_About this exercise_: Write out the full listing again. Make no alterations.

_Data provided_:
● ● ● ●
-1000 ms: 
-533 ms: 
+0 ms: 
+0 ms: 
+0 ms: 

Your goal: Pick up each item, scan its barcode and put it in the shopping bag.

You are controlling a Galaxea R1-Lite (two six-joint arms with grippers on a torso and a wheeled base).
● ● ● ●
_Exercise result_:
-1000 ms: 
-533 ms: 
+0 ms: 
+0 ms: 
+0 ms: 

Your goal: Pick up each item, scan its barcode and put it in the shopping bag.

You are controlling a Galaxea R1-Lite (two six-joint arms with grippers on a torso and a wheeled base).

No further work remains on this exercise.